Attendees were encouraged to leave suggestions for improvements, using stickers and Post-it notes to indicate which goals and strategies they wanted to prioritize.
“I appreciate the goals that might be protecting our environment, so that’s important,” attendee Tim Kenney said. “And then I appreciated the smaller goals that maybe have an impact on the parks that my kids use, or will use, because again, I do have a growing family.”
Planners outlined several strategies for each of the five goals. Attendees by and large expressed support for enhancing existing naturalized landscapes, increasing the capacity of lands and parks to retain stormwater and creating parks that provide relief from heat and contribute to cooler surroundings.
Celia Michener, an Evanston resident who volunteers at Harbert-Payne Park, noted the need for improved staffing, facilities and maintenance at local parks.
“In past years, the water has gotten so deep that it’s covered areas of the paved bicycle path, and there was a kind of traditional remediation done with building drains near the bicycle paths to take the water into the sewage,” Michener said. “I would prefer a softer, natural kind of remediation by planting trees that will absorb that water quickly.”
Implementation efforts for the plan come amid city deliberations on how to fund parks repairs in the Fiscal Year 2024 budget. At a Sept. 18 City Council meeting, Parks and Recreation Board President Robert Bush told councilmembers that the city’s parks were “at a crisis” and challenged councilmembers to allocate 5% of their $400 million budget toward them.
According to Matt Poole, assistant director of the Parks and Recreation department, some changes, like increases in outdoor education, can be implemented more quickly than larger scale capital improvement projects. Officials noted that the strategic plan will provide recommendations to guide future budgets and projects over the next ten years.
Evanston officials are collaborating with the firm Agency Landscape + Planning to conduct technical analyses and inventories across its natural spaces.
Rhiannon Sinclair, an urban planner for Agency Landscape + Planning, said workshops like these help identify key priorities, strategies and actions to take.
“(Our firm) really is about processes that are really community-centered,” said Jill Dixon, another urban planner for Agency Landscape + Planning. “We want to make sure we’re working with communities that value that as a principle.”
The city previously collected feedback by surveying a representative random sample of Evanston residents, meeting with selected focus groups and hosting a public workshop on August 3. According to Dixon, officials working on the plan will determine whether they will open further opportunities for community feedback after Tuesday’s workshop.
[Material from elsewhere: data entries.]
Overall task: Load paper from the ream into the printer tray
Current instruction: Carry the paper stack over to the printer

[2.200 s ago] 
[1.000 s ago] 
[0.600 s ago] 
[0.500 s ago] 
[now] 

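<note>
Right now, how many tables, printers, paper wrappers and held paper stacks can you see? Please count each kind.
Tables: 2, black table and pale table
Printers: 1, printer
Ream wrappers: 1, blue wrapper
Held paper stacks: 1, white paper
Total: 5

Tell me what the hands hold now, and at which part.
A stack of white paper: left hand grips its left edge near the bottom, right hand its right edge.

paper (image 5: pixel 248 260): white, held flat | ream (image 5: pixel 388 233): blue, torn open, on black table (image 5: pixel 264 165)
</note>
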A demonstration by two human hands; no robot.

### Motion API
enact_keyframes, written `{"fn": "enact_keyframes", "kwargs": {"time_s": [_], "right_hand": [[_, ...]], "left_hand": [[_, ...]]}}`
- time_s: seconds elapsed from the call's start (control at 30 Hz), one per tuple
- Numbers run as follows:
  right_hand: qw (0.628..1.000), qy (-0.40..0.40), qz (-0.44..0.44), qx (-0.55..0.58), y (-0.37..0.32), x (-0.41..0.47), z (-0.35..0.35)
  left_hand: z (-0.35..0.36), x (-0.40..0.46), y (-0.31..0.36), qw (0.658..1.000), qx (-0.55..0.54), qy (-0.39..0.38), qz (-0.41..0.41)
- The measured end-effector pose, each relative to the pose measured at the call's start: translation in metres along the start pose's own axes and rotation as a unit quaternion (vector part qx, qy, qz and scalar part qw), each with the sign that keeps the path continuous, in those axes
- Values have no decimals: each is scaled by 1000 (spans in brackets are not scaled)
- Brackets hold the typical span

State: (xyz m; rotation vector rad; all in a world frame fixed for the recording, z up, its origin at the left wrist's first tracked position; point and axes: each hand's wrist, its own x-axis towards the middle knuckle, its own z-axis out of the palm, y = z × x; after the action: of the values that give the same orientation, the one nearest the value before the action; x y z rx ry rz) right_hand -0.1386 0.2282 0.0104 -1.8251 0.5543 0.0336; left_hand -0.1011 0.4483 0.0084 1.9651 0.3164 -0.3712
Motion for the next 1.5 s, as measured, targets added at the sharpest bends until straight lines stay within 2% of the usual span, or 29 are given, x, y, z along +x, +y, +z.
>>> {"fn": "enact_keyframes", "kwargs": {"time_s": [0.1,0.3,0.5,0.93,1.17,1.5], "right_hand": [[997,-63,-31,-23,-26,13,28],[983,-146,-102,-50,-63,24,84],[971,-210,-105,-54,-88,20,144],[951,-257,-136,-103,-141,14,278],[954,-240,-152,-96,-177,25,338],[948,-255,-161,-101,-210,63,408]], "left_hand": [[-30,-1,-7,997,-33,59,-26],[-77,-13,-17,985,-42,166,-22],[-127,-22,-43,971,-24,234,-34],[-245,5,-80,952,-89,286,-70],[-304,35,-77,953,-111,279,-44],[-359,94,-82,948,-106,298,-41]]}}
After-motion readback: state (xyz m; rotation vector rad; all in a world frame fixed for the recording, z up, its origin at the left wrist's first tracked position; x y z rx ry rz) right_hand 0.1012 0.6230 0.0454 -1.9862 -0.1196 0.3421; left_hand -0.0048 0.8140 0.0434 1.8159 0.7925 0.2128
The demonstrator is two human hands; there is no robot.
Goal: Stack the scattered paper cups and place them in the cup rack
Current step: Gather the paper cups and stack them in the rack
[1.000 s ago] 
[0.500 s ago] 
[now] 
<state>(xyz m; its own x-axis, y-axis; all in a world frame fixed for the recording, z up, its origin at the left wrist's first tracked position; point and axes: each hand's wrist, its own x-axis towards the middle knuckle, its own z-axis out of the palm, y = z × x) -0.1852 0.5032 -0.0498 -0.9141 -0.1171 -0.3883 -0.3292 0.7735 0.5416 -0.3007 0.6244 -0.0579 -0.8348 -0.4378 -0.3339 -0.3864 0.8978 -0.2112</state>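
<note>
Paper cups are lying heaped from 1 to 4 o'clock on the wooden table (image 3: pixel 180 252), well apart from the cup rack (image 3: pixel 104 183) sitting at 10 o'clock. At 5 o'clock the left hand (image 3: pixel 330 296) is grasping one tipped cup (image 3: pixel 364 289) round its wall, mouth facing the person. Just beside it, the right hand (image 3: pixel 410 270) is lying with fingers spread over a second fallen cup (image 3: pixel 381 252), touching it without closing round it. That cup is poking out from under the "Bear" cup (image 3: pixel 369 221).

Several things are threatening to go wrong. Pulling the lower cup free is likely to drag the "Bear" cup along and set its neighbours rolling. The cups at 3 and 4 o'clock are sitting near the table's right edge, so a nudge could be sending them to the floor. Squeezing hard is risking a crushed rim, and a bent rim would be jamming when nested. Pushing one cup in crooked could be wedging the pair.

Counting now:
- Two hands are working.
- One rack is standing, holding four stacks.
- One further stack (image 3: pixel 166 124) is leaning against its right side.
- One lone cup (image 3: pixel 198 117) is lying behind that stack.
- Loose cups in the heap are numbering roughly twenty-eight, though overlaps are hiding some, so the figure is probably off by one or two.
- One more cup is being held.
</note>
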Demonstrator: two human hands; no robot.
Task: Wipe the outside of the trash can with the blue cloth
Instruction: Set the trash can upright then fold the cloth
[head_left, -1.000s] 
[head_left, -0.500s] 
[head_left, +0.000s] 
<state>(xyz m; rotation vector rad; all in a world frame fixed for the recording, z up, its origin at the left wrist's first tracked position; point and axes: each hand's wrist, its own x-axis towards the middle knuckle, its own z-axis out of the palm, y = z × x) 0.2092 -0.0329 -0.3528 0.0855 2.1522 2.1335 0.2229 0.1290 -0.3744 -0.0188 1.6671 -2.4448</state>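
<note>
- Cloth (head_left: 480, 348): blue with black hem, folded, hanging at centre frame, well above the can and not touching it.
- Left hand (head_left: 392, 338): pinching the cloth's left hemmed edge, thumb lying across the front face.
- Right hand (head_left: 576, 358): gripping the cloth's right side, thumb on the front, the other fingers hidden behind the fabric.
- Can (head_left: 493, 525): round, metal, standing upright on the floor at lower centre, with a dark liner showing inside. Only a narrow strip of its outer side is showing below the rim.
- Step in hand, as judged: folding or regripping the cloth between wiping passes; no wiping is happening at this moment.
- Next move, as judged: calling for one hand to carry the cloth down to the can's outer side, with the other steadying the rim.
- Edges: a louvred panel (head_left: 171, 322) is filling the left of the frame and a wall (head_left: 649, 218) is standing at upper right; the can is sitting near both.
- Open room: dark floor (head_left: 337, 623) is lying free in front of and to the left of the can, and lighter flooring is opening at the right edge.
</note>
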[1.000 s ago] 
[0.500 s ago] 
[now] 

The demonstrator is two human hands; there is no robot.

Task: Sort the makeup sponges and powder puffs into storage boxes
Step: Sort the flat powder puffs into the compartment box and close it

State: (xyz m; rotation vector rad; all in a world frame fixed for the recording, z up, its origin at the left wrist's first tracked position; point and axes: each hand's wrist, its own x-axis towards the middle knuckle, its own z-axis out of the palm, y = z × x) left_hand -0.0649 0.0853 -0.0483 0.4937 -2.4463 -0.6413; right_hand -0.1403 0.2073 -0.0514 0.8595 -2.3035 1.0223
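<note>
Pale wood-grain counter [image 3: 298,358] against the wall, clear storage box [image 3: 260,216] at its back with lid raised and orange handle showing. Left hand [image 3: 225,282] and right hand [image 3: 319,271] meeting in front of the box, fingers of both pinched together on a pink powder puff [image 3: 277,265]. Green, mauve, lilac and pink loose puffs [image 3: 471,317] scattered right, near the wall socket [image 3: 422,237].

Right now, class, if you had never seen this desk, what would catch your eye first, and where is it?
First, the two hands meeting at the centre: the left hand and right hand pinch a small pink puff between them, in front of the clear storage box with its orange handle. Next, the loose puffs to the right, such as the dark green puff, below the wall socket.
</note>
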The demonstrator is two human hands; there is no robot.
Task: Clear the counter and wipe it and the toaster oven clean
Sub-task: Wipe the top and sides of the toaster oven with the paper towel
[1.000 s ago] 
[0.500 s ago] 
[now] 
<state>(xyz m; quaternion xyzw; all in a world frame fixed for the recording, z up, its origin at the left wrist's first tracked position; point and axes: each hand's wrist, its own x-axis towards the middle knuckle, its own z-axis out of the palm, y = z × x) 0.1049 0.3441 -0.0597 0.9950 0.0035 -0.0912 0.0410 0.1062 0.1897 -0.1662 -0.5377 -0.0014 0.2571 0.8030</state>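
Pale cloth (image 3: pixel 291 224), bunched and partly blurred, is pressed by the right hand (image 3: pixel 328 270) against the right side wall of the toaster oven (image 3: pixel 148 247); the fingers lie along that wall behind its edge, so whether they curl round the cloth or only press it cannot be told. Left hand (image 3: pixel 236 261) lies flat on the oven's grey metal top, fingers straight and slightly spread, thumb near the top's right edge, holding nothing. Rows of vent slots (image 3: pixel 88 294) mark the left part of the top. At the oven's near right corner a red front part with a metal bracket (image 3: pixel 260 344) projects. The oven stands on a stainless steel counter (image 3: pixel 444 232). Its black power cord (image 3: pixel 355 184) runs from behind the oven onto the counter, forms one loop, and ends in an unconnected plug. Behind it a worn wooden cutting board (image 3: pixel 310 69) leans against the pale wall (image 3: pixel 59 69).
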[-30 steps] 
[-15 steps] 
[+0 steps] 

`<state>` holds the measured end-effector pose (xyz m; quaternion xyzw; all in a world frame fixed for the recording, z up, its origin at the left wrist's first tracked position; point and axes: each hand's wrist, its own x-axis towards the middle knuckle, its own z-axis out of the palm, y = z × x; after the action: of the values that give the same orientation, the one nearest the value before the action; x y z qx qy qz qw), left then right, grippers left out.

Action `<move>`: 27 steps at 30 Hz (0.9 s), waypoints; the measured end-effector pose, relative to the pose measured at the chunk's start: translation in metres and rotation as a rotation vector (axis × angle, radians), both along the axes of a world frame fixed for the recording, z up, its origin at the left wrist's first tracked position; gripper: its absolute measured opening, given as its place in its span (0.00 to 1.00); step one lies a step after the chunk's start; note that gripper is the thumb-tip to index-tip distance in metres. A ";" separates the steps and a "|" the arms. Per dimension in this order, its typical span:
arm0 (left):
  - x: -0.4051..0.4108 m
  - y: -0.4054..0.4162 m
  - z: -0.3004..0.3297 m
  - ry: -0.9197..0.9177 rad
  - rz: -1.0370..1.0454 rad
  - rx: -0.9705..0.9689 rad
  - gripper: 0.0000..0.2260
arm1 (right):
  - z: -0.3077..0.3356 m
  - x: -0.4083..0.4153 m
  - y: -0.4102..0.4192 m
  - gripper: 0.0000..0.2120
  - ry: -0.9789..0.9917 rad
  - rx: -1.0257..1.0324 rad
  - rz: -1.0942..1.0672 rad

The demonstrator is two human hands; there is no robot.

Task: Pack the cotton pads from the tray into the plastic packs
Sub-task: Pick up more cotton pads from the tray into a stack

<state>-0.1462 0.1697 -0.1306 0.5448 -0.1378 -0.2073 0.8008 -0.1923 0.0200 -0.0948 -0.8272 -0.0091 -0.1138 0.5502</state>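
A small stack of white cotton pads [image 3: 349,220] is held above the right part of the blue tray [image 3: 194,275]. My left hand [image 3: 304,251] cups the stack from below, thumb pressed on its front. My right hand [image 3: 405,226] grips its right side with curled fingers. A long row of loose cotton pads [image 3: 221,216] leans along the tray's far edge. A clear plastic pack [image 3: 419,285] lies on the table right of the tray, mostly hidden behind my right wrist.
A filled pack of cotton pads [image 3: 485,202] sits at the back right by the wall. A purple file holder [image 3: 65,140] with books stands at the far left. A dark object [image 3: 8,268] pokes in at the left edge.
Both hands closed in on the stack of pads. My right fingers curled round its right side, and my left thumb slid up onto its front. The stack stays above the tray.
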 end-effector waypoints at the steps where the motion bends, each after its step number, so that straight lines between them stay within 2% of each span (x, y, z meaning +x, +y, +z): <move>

Evanston officials will revise the strategic plan before presenting it to the City Council in late 2023 or early 2024.
“The City Council will have a guideline about what is needed, which will help them determine the levels of funding,” said Capital Planning and Engineering Bureau Chief Lara Biggs. “Over time, we’ll start rolling out all of the strategies and the capital improvement projects, updating and modernizing both our parks and recreation areas and our operations.”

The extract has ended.